BioWare developer Manveer Heir held a passionate talk about stereotypes in videogames, for a group of developers at GDC.

Heir backed up his ideas with research throughout the presentation. To begin, he cited a 2009 study, The Virual Census Representing Gender, Race and Age in Videogames, which analysed the primary and secondary characters of a large set of games and found that the elderly, children, black, hispanic and female characters were all uder-represented compared to the social makeup of the United States at the time. Heir also looked at the top 25 metacritic games of 2013. While half let players play as a woman, or an ethnic minority character, none facilitated both.

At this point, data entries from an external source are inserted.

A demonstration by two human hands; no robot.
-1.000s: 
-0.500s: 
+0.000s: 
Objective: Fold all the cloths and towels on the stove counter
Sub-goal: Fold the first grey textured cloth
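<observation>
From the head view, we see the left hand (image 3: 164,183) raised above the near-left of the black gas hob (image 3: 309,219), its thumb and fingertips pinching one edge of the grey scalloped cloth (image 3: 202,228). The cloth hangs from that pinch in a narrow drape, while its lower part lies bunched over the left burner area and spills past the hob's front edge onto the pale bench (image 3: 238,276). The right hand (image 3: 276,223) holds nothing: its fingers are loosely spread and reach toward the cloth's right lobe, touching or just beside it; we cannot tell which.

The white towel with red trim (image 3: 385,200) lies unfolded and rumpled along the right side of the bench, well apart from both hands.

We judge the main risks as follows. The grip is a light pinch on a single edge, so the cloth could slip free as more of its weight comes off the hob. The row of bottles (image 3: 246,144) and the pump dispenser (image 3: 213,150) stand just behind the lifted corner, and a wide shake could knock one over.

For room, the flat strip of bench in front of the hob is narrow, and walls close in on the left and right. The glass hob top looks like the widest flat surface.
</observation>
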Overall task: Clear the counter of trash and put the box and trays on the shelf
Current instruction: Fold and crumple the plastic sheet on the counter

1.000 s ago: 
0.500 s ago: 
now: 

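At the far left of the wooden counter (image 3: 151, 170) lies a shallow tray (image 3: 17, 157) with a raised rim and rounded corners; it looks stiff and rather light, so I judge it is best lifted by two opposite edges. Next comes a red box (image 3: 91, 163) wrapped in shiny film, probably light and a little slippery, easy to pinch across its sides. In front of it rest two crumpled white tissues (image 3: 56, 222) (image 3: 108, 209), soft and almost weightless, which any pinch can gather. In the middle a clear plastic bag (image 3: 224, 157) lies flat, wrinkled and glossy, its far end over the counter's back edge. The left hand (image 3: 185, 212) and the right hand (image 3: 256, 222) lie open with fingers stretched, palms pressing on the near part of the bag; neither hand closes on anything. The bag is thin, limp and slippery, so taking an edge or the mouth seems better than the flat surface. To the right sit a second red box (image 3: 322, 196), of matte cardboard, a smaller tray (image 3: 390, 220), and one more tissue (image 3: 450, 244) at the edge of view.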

I always play as a female character if the game gives me the option. In fact, if a game does not allow me to play as a female character for no discernible reason, I will not buy it. This is not some sort of holier-than-thou quest; it’s just my preference. I really want game developers to move beyond the generically handsome early-thirties shaven-head five o’clock shadow American. It’s boring, it’s lazy, it’s pandering to the lowest common denominator.

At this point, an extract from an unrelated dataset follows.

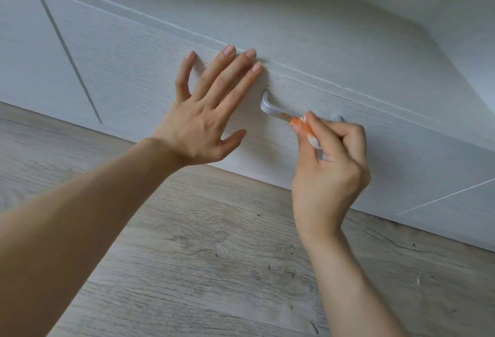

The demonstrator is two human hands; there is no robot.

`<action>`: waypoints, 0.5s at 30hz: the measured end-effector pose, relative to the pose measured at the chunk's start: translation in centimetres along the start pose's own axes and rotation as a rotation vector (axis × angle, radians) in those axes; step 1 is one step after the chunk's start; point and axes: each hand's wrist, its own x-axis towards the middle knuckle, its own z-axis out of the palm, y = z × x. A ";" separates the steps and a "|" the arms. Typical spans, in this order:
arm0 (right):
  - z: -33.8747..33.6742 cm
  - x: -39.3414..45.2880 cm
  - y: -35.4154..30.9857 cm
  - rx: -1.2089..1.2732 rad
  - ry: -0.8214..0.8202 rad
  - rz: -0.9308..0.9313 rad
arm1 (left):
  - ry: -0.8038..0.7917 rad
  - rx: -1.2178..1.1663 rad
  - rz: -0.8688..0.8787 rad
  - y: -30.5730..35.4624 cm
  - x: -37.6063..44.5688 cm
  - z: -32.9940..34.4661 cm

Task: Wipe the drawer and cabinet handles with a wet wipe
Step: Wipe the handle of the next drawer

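One drawer front (150, 68), one handle (273, 108), one wipe (304, 127), two hands. Left of the handle, left hand (203, 119) lies spread flat on the drawer front, fingers straight. On the handle's middle, right hand (332, 160) pinches the white-and-orange wipe against the bar. Handle's right end mostly hidden behind the fingers. Wood floor (214, 269) below.

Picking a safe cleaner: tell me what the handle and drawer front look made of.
Handle: seemingly metal or metal-look plastic, matte silver, smooth with a soft sheen. Drawer front: likely laminated board, whitish with printed-looking wood grain lines.
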 end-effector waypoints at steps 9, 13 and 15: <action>-0.1 0.0 -0.4 -0.021 -0.011 -0.006 | 0.039 0.008 0.000 0.0 -0.1 0.5; 0.6 0.1 -1.0 0.010 -0.039 -0.031 | 0.020 -0.002 0.002 -0.1 0.1 0.5; 0.4 0.0 -0.9 0.057 0.000 0.009 | 0.020 -0.004 0.006 -0.1 0.1 0.4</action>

This is one of the reasons why the Saints Row games have always appealed to me. Want to be a short, fat Asian woman wearing construction jeans and a fishnet halter top? Go head. Want to play as a cross-dressing thin giant with huge pink Bambi eyes and flaming red hair? No problem. Games that allow its players this kind of freedom are relatively rare, and that’s a shame.

Heir’s speech got a lot right, however. It was an important and powerful moment this year because, ultimately, it wasn’t about storming barricades or attacking individuals. It was a message from one developer to a room of developers, asking everyone to go away and raise the issue with colleagues in their respective organisations. It was a well-reasoned, well-researched and impactful, and took pains to avoid falling into some familiar traps. It wasn’t a drum-banging speech for those already in complete agreement. It didn’t, as these things sometimes do, reflect more on the author than the issue. The anger behind Heir’s words made it an energising listen, but the speech didn’t accuse or condescend, and didn’t draw battle lines. That’s exactly where the debate needs to go. Nothing changes if everyone digs trenches.

Hopefully they take something away from this.